----- COLLECTED MATERIAL -----
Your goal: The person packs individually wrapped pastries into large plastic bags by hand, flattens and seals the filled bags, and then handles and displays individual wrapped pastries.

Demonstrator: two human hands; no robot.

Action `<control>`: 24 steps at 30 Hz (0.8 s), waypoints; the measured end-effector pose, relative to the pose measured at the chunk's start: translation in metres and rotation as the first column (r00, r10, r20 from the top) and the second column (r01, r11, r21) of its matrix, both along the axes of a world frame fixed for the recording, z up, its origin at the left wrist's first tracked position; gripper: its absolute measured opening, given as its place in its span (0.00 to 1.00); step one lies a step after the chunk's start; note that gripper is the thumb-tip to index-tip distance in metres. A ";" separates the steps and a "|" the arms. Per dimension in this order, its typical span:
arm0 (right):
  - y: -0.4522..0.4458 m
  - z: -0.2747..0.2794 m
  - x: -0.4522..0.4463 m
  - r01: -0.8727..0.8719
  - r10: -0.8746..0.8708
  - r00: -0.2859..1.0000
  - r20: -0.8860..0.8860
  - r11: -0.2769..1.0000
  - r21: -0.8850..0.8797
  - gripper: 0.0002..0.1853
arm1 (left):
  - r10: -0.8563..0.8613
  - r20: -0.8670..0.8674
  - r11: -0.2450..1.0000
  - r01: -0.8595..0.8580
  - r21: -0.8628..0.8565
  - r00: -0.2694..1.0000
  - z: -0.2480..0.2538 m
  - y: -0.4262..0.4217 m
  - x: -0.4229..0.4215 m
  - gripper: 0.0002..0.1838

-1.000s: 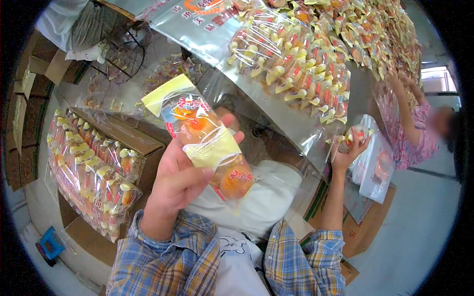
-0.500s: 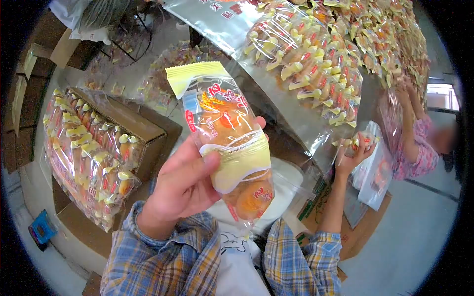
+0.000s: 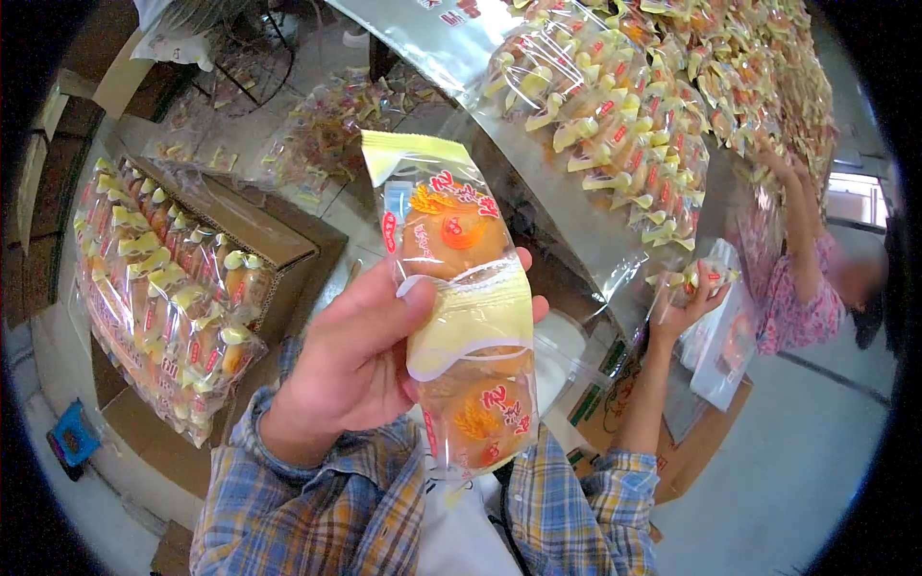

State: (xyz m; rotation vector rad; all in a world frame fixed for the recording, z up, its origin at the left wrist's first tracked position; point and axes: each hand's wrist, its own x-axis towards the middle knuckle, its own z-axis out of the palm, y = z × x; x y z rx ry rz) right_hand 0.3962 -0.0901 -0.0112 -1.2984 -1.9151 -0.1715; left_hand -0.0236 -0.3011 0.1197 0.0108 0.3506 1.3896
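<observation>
My left hand (image 3: 336,360) is closed around a joined strip of two packaged buns (image 3: 471,322), held up in front of me. The strip has clear film, yellow ends and red lettering; one pack hangs above the other, and my thumb presses near the yellow seam. Off to the right, my right hand (image 3: 680,315) is closed on another packaged bun (image 3: 707,275), partly covered by its fingers. Close beside that hand lies a stack of clear and white plastic bags (image 3: 728,336).
A large bag of bun packs (image 3: 158,298) rests by an open carton (image 3: 279,235) at left. Another filled bag (image 3: 610,134) lies on the metal table (image 3: 567,221), before a big heap of packs (image 3: 759,67). A co-worker in a pink sleeve (image 3: 797,307) reaches into the heap.
The strip in my left hand has swung more upright and moved slightly right, its lower pack turning to face me. My right hand stays almost still with its packaged bun.
</observation>
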 end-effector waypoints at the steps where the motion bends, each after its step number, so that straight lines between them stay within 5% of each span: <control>1: 0.000 -0.001 0.000 0.003 -0.003 1.000 -0.008 1.000 -0.004 0.34 | -0.005 -0.037 0.999 0.003 -0.034 0.999 0.001 0.000 0.000 0.38; 7: 0.000 0.000 0.001 0.030 -0.030 0.999 0.018 1.000 0.008 0.34 | 0.049 -0.036 0.999 -0.048 0.007 0.998 0.009 -0.002 0.002 0.32; 16: -0.002 0.000 0.000 0.015 -0.015 1.000 -0.011 1.000 -0.010 0.35 | 0.108 -0.170 0.987 -0.084 0.140 0.980 0.002 -0.011 0.004 0.51; 24: 0.000 -0.001 0.005 0.069 -0.071 0.991 0.111 0.997 0.022 0.35 | -0.005 -0.010 0.996 0.006 0.084 1.000 0.007 -0.011 -0.002 0.55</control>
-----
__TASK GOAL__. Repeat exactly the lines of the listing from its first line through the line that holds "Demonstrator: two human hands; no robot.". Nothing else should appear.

__ANSWER BELOW__.
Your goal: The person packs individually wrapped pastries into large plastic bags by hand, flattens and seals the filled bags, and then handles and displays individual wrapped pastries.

Demonstrator: two human hands; no robot.

For this exercise, the work is now complete.